Stones River National Battlefield Ranger Speaks On "Battle Of The Cedars"

  • Sunday, December 13, 2009

The Chattanooga Civil War Round Table will hold its regular monthly meeting on Tuesday (Dec. 15). The meeting is at 7 p.m. and will be held in the Millis-Evans Room of Caldwell Hall on the campus of the McCallie School on Historic Missionary Ridge (enter off Dodds Avenue and follow the signs to the Academic Quadrangle).

Stones River National Battlefield Park Ranger Jim Lewis will be the speaker.
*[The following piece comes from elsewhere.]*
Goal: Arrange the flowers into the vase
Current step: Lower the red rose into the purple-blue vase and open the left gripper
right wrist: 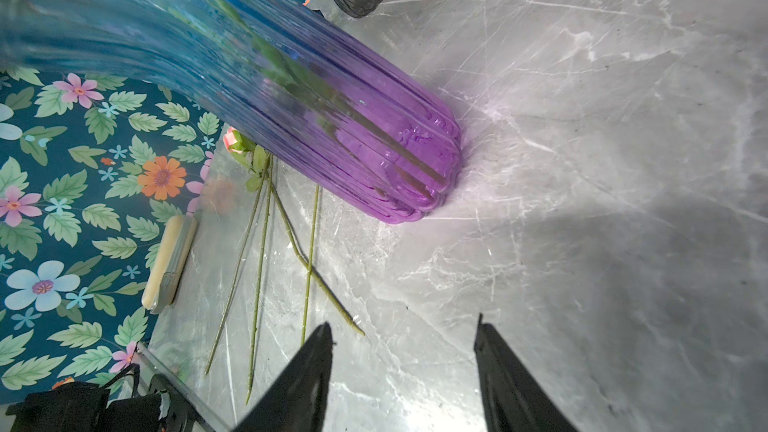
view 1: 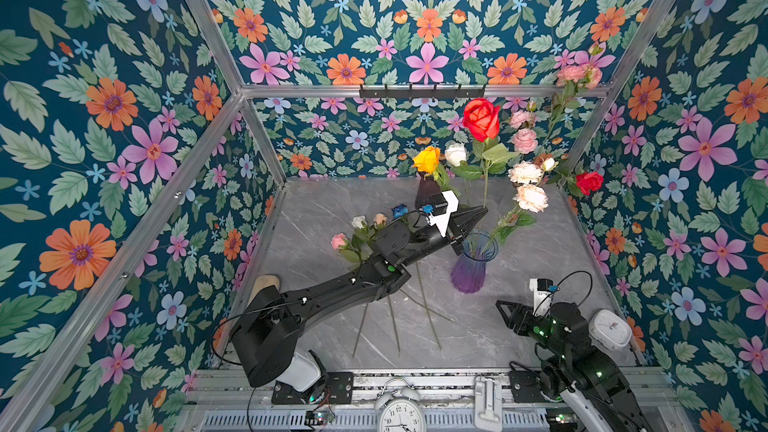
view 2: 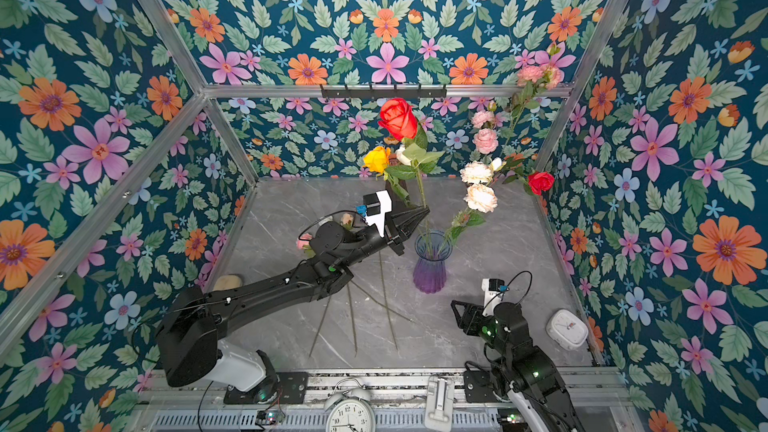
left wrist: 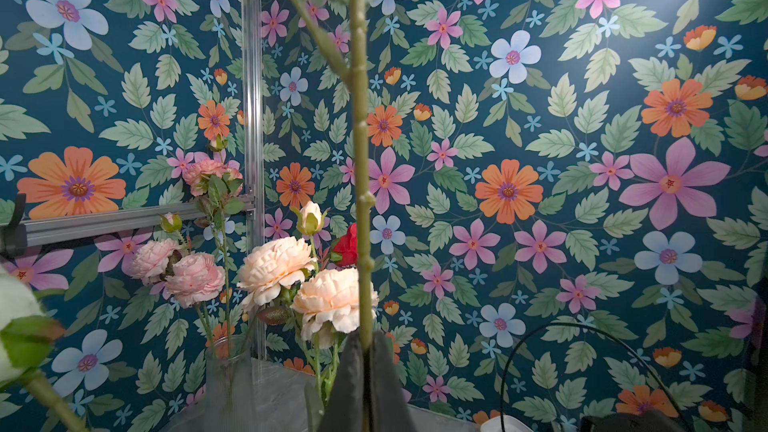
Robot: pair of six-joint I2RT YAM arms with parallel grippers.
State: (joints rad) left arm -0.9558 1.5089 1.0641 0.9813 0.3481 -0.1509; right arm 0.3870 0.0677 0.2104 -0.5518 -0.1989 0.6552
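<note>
Over the mouth of the ribbed blue-to-purple glass vase (view 1: 473, 268), your left gripper (view 1: 483, 210) is clamped on the green stem of a tall red rose (view 1: 481, 118) and holds it upright. In both top views the stem's lower end looks to run down inside the neck, though the tinted glass hides how deep it sits. A leaning spray of peach ruffled blooms (view 1: 527, 184) already stands in that vase, so you are partway through the job. Elsewhere, a yellow rose (view 1: 427, 159) and a white rose (view 1: 456, 154) sit in a slim dark vase (view 1: 427, 193) at the back, and the pale pink ruffled blooms (left wrist: 195, 276) stand in a clear glass vessel (left wrist: 228, 371) near the far corner. Left to do: four loose thin-stemmed flowers (right wrist: 308, 265) lie flat on the grey marbled tabletop (view 1: 552, 251), left of the vase and partly under your left arm, among them a small pink bud (view 1: 338, 241) and a blue one (view 1: 399, 210). Your right gripper (right wrist: 403, 326) hangs near the vase's foot, jaws apart and empty.
</note>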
He will speak on the December, 1864 fighting at Murfreesboro dubbed the "Battle of the Cedars" that involved Confederate General Nathan B. Forrest and Union General Robert Milroy.

The meeting is free and open to the public.

It was certainly a bold plan...........then and since it can be called a desperate gamble..........in retrospect, it can be called a forlorn hope............or even foolish...........this thrust by John Bell Hood with the Army of Tennessee into the middle region of the Army's namesake state in late fall of 1864. But, the strategic situation at the time called for some bold measure. A major Union army sat in one of the cities that had become one of the most important if the Southern states were going to be successful in their bid for independence. Perhaps a strike well to the enemy's rear, against one of the key waypoints on that army's line of supply with possibly a threat to points beyond would cause that army that had made inroads into the Confederacy's military-industrial heartland to withdraw, to move back northward to keep its lifeline from being permanently cut. And there would possibly be the effect on Northern public opinion even in the aftermath of the election on the first Tuesday of November. Bold? Yes! But, "desperate times call for desperate measures." And so Hood struck north. Decatur. Florence. Columbia. Franklin. The outskirts of Nashville. And as part of this, to disrupt William T. Sherman's line of communications as much as possible, to isolate Nashville and other Union garrisons in Tennessee as much as possible, there would be a strike against the Union garrison at Murfreesboro and the Nashville & Chattanooga Railroad features in that area guarded by that garrison. This is what brought Union and Confederate forces to clash yet again at the one-time capital of the Volunteer State.

In his talk, "Forrest, Milroy, & the Battle of the Cedars, December, 1864," Park Ranger Jim Lewis will relate the events that unfolded along the Nashville & Chattanooga Railroad in Rutherford County and at Murfreesboro when John Bell Hood sent forces to destroy that vital rail line and isolate or destroy Murfreesboro's Union garrison and those on down Sherman's line of communication. It was actions that pitted several unlikely characters against (or with) one another, forced some men into new roles, and that were certainly reflective of the nature of the war it moved toward the close of another year. Overshadowed by the bloodier and more spectacular fights that occurred before and after it, the fighting, however, around Murfreesboro of William B. Bate, Nathan Bedford Forrest, and Robert Milroy provides insight into the larger vision that had driven John Bell Hood northward in the fall of 1864.